The Incredible Burt Wonderstone
This is one of those movies that I really shouldn’t admit to laughing to. Of the main actors, the only one used to the upper reaches of their abilities is Jim Carrey, in his best role in years as a Chris Angel-type magician whose specialties include all forms of mutilation and bodily harm. Yet, his act sells. The days of amazing audiences with trading places illusions and swords being plunged into boxes are over…well, for Steve Carell’s Burt Wonderstone and Steve Buscemi’s Anton Marvelton, at least. Best friends, and Vegas’s most popular live act for ten years running, they go on-stage, night after night, doing the same routine to dwindling crowds. When Carrey’s Steve Gray hits the scene, however, it’s clear that Burt and Anton’s days are numbered.
A good comparison was made in one review I read on the film to the sports comedies of Will Ferrell, although his iconic, cult hit “Anchorman” (which Carell co-starred in), is a pretty good one to compare “Burt Wonderstone” with, as well. Like that film when I first watched it in 2004, there’s definitely a lot of potential for mad-cap comedic genius in “Wonderstone,” but I just didn’t grasp on to the high-pitched, broadly comic tone of the film; screenwriters Jonathan M. Goldstein and John Francis Daley (“Horrible Bosses”) seem to work better when their main characters are more down-to-Earth than the dolled-up absurdities we get in this film.
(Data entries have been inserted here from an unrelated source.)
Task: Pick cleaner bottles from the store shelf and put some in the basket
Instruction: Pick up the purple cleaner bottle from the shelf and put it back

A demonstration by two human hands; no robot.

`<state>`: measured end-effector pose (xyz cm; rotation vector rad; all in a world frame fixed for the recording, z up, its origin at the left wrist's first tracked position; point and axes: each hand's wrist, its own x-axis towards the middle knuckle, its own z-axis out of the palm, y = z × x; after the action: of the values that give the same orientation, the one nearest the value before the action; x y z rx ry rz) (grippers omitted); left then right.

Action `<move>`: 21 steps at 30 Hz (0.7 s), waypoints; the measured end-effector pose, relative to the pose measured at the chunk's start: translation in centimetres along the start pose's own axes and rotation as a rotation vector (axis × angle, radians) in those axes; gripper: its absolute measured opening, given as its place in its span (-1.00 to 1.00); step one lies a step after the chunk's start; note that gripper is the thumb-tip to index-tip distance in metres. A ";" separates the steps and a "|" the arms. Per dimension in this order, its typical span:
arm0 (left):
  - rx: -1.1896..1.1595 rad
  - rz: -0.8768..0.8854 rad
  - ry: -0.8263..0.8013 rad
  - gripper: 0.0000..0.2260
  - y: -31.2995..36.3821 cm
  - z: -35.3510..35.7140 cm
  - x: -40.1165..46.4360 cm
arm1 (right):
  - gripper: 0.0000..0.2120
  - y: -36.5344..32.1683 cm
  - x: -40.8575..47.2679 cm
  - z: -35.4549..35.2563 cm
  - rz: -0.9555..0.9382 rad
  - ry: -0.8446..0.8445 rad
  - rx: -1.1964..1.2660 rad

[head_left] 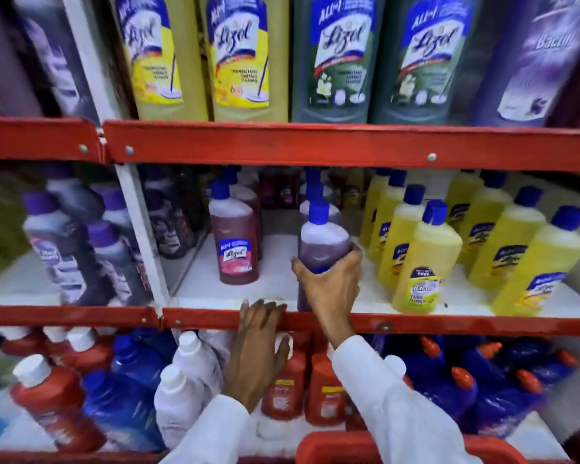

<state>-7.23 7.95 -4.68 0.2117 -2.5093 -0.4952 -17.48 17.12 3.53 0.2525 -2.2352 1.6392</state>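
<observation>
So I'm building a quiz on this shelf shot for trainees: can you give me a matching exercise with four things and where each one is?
Things:
1. right hand
2. left hand
3. red basket
4. tall green Lizol bottles

Places:
A. top shelf
B. resting on the red edge of the middle shelf
C. bottom edge of the view, under the right sleeve
D. wrapped around a purple Lizol bottle on the middle shelf

Pairs: 1-D, 2-B, 3-C, 4-A
</observation>
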 end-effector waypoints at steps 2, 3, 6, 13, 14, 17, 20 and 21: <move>-0.026 -0.007 -0.005 -0.55 -0.1 -0.2 0.1 | -0.12 0.2 1.1 0.0 0.008 -0.076 0.089; -0.038 -0.012 0.002 -0.56 -0.2 -0.3 0.2 | -0.14 0.3 1.5 -0.3 0.008 -0.128 0.130; -0.085 -0.020 0.023 -0.56 -0.6 0.1 0.3 | -0.18 0.0 2.2 -2.1 -0.021 -0.195 0.312; -0.122 -0.021 0.074 -0.59 -1.2 1.6 0.6 | -0.34 -3.7 4.0 -8.5 0.010 -0.861 1.164; -0.116 -0.019 0.072 -0.59 -1.3 1.8 0.7 | -0.35 -3.9 3.9 -8.9 0.033 -0.988 1.244; -0.111 -0.022 0.056 -0.58 -1.7 2.2 0.8 | -0.35 -4.4 3.4 -9.7 0.047 -1.212 1.383; -0.090 -0.030 0.034 -0.57 -1.9 2.1 0.8 | -0.32 -4.5 2.6 -10.5 0.083 -1.152 1.347; -0.084 -0.029 0.037 -0.56 -1.9 2.1 0.9 | -0.32 -4.6 2.4 -10.8 0.083 -1.029 1.271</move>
<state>-9.03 6.61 -6.60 0.2237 -2.4466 -0.6014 -16.20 26.07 11.35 1.5851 -1.1796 3.2204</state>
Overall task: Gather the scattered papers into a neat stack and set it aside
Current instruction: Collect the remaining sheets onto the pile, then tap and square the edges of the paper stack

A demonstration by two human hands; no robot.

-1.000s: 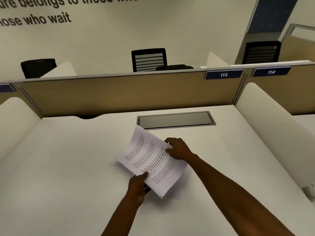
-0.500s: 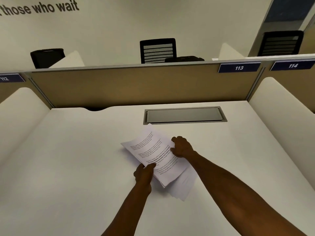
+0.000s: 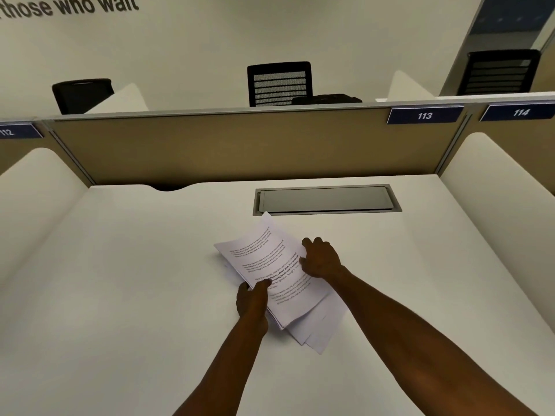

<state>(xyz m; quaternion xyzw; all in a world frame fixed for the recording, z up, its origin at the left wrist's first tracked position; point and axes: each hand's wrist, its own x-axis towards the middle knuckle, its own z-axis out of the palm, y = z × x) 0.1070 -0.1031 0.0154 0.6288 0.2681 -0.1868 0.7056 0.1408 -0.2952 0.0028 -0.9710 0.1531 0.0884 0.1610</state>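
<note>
A bundle of white printed papers (image 3: 270, 265) lies slanted in the middle of the white desk (image 3: 120, 295). My left hand (image 3: 251, 301) grips its near left edge, thumb on top of the printed sheet. My right hand (image 3: 321, 259) holds the right edge, fingers curled over it. The sheets are uneven: several lower ones stick out at the near right corner (image 3: 318, 331), and one peeks out on the left side.
A grey cable hatch (image 3: 327, 199) is set into the desk just beyond the papers. A tan partition (image 3: 240, 145) closes the back, with white side dividers (image 3: 495, 181) left and right. Black chairs (image 3: 279, 82) stand behind the partition.
The bundle has sunk from a raised tilt down towards the desk, and its lower sheets have slid out at the near right. Both hands keep their grip. The camera shifted a little.
</note>
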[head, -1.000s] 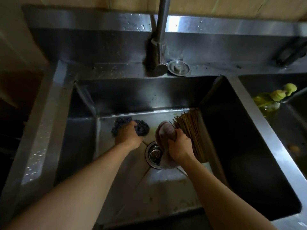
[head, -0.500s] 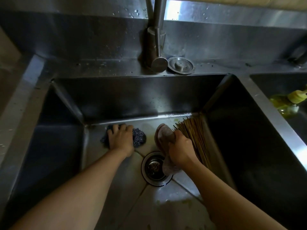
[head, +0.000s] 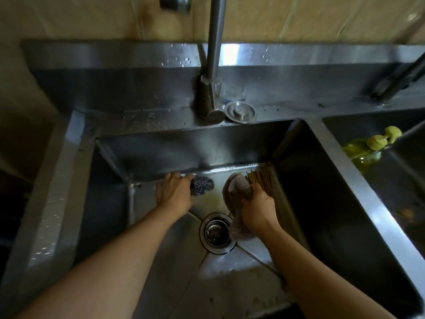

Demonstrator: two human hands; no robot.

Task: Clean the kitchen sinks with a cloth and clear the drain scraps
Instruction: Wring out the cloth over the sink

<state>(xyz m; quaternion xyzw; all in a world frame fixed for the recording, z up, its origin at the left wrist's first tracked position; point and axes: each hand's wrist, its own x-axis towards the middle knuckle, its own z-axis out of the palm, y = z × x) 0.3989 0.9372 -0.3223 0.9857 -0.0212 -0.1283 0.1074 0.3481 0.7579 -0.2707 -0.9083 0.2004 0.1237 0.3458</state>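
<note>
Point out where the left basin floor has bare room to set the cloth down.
Bare floor lies nearer than the drain, between the two forearms, and left of the left hand up to the basin wall. The far strip is crowded: scrubber, cloth gripped by the right hand, and chopsticks in the right corner.

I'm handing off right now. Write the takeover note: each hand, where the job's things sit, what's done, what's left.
Left hand: presses the dark scouring pad onto the floor of the left sink, near the back wall.
Right hand: grip closed round the brownish cloth, above and just right of the drain; a bundle of chopsticks lies against the right wall.
Done: cannot tell how much has been scrubbed; the floor looks wet.
Left: scraps sit in the drain strainer; yellowish residue shows on the floor near the front; the right sink holds a yellow-green bottle and is untouched.
</note>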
The film finds a center for laughs and as much heart as one can expect from such a film after Wonderstone’s career hits bottom, and a gig at a retirement home puts him in touch with his magical idol, played by Alan Arkin in a role that, like every one the actor is in, he knocks out of the park. Add the sexy Olivia Wilde as Wonderstone’s put-upon assistant into the mix, and James Gandolfini as a self-involved Vegas hotel owner, and this cast has plenty of potential for anarchic laughs, but only Carrey is given the chance to truly shine in this funny, but far from riotous, showbiz comedy.